In his book, McVicar announced the death of Reconstruction. “But the argument of” Gribben’s book “is that Christian Reconstruction is not dead anymore” (139).

(3) Providence, by John Piper (Crossway, 751 pp.).

This could easily have been number one on my list. And yes, you read that correctly. It is 751 pages long! This is far and away the best and most comprehensive treatment of the providence of God ever written. Piper defines providence as “purposeful sovereignty.” If you have struggled with the sovereignty of God (and who hasn’t?), this is the book for you. If you have wondered how to reconcile God’s providential orchestration of history with the existence of both moral and natural evil, this is the book for you. Don’t be put off by its length. No one can read it at one sitting. Take a few months and digest it bit by bit. You won’t regret your decision.

(2) A Simple Guide to Experience Miracles: Instruction and Inspiration for Living Supernaturally in Christ, by J. P. Moreland (Zondervan, 274 pp.).

J. P. and I were classmates together at Dallas Theological Seminary in the 1970’s. I had no idea at the time that he would go on to become one of the world’s leading and most highly respected Christian philosophers and apologists. He is an active member of the Anaheim Vineyard and has written extensively on the on-going validity of spiritual gifts in today’s church.

This book is wonderful. Although J. P. and I disagree a bit on the subject of God’s sovereignty and its relation to prayer, I can recommend this book without qualification. Here is the endorsement I wrote for it:

“Whether you are still skeptical and doubt the reality of the miraculous or are a passionate proponent of the supernatural, this book is for you. With remarkable depth and clarity, J. P. Moreland brings to bear on this subject his gifting as a philosopher, apologist, theologian and student of the Scriptures.

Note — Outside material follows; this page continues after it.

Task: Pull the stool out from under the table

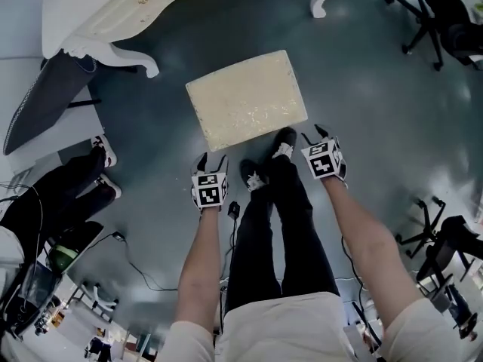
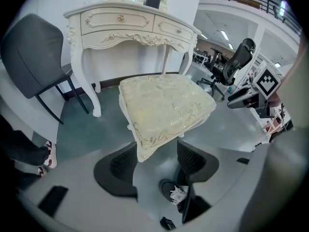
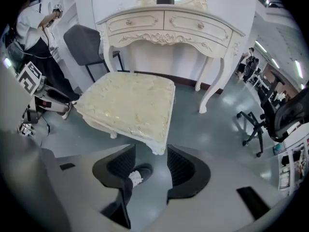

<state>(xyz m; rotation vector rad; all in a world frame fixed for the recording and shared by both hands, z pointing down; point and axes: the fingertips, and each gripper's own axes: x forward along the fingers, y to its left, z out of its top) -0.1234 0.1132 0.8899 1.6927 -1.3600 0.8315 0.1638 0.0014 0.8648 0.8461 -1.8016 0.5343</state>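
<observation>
both claws are spread and pinching nothing: the left gripper (image 2: 157, 166) and the right gripper (image 3: 150, 166) each show bare floor and a shoe (image 2: 175, 192) between their ribbed pads. the cream stool (image 1: 247, 100) stands wholly clear of the white table (image 1: 113, 13), on the person's side of it, with open floor between the two. both grippers hang farther from the table than the stool does, over its far corners (far from the table, that is) and not touching it.

judging by that gap, the pull looks done or nearly so. if more room is wanted, the sound way is to take those two corners evenly, one per claw, and draw straight away from the table so the seat does not twist. the person's feet sit just past the stool's edge on the side away from the table, so they should step back first.

only the head view gives the plan: the stool's skew to the table, the gap, and both marker cubes at once. only the gripper views show the table's front, with its drawers and curved legs, the stool's carved skirt, and how wide each claw stands. a grey chair (image 2: 29, 57) beside the table shows best from the left gripper view
</observation>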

He explores with profound insight and biblical grounding such issues as the nature of the miraculous, whether we should pray for miracles, and how we might know if a miracle has happened. The specific stories of the miraculous cited in the book as well as J. P.’s personal experience will both serve you well as you explore this fascinating topic. I can’t recommend this excellent book too highly.”

OK. Drum roll please. My selection for the best book of 2021 is . . .

(1) Miracles Today: the supernatural work of God in the modern world, by Craig S. Keener (Baker Academic, 284 pp.).

Many of you may recall that Craig published two huge volumes (more than 1,100 pages!) on the subject of Miracles several years ago. In this book, Craig addresses the same issue but in a much more concise manner. The stories of miracles in this book are almost entirely new and different from the ones he shared in the two-volume masterpiece of a few years ago.

Craig spends a couple of chapters defining the word miracle and responding to those who would insist that they no longer occur (if they ever did). He has extensive medical documentation of people being healed of blindness, paralysis, cerebral palsy, leprosy, and numerous other afflictions. He has credible accounts of people being raised from the dead and a variety of nature miracles. He is unafraid to address the question of why we don’t see more miracles in the West and why some physical healings are temporary.

Whether you are already a believer in the reality of miracles today or still somewhat skeptical, this book is one that you won’t be able to put down. It is well-deserving of being placed at the top of my list of best books of 2021.